§ **Work order**: In the entries below, tally the lines that contain the string "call", then state that number alone.

§ **Dataset items**:
----------

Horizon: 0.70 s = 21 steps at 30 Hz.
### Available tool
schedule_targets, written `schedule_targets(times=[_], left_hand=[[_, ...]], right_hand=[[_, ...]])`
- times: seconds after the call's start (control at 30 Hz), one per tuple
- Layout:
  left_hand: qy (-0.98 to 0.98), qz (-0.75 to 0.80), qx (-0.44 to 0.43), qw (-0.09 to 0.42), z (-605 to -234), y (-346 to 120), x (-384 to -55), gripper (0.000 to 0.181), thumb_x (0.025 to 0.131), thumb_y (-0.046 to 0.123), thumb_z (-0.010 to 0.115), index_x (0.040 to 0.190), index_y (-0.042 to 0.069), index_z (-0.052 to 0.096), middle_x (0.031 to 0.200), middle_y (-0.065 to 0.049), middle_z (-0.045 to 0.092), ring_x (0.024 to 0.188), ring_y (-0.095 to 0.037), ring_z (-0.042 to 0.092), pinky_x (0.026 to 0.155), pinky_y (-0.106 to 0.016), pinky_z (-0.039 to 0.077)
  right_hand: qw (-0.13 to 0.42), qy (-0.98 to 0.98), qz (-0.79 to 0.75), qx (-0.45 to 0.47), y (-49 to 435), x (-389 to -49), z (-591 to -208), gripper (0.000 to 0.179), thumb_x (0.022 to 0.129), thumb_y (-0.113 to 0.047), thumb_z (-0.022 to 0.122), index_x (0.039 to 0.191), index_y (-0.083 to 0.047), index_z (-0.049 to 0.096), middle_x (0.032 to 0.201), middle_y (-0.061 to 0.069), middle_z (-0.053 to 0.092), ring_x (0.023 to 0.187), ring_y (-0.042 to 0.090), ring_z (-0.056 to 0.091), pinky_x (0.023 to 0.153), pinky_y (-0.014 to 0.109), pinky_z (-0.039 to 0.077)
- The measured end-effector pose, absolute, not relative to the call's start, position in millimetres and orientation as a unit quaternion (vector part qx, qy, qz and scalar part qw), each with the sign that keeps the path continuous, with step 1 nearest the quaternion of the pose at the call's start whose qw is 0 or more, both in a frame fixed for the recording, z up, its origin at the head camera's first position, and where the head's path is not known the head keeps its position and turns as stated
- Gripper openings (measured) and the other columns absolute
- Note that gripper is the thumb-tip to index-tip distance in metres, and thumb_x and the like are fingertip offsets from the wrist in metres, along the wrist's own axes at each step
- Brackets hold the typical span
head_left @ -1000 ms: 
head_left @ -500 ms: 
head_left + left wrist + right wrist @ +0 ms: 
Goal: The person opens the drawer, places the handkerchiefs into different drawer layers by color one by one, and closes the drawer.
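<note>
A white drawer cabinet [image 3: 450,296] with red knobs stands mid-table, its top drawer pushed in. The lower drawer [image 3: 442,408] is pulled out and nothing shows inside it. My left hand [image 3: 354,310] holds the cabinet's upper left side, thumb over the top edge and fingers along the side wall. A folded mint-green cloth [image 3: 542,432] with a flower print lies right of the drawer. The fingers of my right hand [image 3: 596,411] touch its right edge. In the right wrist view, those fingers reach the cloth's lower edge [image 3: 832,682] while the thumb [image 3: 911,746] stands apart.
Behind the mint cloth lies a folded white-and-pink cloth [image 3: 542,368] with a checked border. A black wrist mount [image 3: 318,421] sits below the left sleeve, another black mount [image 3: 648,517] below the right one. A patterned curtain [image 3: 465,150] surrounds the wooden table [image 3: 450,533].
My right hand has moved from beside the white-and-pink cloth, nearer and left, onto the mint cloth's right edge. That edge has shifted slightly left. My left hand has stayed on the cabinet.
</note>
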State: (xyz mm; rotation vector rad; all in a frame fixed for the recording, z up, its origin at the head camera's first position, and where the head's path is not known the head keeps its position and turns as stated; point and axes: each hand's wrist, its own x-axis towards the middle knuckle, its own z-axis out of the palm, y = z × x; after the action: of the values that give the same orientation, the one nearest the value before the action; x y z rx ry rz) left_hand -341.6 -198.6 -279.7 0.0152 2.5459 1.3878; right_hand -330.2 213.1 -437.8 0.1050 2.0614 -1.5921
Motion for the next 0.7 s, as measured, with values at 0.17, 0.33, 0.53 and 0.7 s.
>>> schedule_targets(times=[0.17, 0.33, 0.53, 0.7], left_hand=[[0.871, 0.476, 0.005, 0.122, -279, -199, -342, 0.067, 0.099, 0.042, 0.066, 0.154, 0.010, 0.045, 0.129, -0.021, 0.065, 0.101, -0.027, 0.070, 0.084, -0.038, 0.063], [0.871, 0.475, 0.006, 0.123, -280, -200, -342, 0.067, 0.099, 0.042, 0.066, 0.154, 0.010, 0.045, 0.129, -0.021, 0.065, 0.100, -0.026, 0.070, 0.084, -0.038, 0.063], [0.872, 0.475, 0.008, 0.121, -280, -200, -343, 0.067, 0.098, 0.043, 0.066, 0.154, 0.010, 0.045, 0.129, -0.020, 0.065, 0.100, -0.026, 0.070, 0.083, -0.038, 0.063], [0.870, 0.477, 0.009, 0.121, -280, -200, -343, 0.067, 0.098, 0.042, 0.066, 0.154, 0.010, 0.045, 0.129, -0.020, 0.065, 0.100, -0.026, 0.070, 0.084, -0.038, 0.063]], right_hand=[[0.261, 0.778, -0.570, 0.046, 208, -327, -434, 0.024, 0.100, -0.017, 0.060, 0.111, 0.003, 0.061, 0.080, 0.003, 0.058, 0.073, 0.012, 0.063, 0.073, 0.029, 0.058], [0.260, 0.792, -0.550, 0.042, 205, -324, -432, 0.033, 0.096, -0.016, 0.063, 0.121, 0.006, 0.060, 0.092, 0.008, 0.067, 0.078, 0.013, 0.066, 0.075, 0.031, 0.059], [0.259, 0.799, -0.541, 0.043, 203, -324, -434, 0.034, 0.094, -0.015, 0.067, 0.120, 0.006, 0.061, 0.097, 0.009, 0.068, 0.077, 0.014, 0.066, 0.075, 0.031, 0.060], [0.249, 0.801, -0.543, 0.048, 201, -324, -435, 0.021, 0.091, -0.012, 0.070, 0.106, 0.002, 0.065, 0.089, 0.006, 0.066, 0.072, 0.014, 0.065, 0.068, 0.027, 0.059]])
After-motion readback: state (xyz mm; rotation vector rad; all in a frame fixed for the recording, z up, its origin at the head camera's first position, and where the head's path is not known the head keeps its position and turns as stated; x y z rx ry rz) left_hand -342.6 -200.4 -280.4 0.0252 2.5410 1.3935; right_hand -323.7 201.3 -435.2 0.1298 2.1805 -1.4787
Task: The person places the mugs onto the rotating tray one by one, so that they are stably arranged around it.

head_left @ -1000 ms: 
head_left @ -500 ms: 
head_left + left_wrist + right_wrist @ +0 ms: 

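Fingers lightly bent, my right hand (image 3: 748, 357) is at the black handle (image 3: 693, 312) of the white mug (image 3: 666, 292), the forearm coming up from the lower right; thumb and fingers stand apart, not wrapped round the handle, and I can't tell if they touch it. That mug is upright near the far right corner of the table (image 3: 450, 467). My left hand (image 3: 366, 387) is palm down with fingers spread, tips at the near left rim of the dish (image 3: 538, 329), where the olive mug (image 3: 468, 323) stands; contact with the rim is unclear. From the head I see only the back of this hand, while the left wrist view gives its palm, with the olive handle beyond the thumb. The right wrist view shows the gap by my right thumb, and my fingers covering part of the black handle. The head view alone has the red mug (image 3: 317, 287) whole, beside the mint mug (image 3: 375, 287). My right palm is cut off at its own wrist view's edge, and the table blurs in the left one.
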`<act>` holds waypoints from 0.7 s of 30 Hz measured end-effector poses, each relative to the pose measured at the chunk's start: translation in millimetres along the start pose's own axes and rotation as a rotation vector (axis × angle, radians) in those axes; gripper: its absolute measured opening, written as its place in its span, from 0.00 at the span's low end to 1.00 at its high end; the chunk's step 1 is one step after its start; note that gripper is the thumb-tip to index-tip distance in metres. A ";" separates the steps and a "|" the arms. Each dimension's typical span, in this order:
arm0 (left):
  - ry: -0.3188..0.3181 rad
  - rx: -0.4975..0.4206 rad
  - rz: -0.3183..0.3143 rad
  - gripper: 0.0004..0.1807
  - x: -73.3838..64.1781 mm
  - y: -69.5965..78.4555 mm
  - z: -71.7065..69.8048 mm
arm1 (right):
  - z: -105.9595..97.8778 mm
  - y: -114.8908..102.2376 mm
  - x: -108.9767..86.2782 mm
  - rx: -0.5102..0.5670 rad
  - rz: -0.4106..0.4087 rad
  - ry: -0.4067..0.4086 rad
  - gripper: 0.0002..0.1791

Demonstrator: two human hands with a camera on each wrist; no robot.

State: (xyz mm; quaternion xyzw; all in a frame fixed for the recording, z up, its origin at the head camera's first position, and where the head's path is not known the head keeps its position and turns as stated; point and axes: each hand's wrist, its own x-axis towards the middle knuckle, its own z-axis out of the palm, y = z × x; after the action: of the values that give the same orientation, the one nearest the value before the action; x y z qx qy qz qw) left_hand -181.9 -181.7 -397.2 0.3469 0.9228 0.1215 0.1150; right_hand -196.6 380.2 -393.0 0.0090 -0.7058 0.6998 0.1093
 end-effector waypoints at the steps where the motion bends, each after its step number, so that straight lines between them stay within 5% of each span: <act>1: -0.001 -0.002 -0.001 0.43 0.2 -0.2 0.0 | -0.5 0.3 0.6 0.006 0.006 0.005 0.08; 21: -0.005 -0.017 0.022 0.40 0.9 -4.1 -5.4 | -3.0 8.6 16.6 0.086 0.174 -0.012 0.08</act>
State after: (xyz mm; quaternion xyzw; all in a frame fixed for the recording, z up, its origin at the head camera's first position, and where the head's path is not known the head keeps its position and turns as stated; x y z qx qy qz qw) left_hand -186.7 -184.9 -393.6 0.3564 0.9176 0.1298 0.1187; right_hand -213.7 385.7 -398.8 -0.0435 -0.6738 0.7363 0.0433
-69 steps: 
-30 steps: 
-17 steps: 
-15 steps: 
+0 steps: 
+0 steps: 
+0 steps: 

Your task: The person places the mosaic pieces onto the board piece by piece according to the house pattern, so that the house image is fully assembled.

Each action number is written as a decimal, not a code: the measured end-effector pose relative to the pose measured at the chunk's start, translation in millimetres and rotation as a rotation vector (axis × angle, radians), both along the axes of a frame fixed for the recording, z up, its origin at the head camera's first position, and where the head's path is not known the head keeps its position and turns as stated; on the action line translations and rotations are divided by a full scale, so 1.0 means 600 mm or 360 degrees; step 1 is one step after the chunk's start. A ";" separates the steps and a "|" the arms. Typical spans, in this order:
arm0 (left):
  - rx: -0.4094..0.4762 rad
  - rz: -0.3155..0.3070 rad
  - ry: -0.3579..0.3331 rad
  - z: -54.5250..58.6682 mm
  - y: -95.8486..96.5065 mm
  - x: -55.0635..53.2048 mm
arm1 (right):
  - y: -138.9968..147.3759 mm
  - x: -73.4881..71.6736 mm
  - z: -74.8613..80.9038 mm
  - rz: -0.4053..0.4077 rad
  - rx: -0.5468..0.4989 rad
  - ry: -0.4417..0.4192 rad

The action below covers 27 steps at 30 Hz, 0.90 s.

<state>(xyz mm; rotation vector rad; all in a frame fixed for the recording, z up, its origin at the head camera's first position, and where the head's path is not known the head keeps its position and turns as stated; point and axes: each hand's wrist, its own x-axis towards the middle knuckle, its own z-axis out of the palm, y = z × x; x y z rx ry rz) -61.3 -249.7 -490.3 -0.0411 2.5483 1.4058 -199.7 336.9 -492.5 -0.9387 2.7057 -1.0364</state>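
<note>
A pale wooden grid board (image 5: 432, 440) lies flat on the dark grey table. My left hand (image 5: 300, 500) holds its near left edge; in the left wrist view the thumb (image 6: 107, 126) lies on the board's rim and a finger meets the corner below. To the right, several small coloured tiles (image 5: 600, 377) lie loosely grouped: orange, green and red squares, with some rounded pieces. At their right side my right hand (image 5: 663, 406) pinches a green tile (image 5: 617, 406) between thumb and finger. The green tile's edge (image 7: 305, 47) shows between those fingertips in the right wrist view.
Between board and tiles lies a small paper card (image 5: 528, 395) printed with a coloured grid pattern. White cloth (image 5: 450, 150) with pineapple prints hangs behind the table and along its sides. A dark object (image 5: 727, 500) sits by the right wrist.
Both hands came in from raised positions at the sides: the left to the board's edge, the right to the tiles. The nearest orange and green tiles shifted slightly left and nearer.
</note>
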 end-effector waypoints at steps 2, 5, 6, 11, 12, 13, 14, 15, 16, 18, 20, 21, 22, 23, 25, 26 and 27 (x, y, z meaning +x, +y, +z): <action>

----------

§ **Exercise output**: 2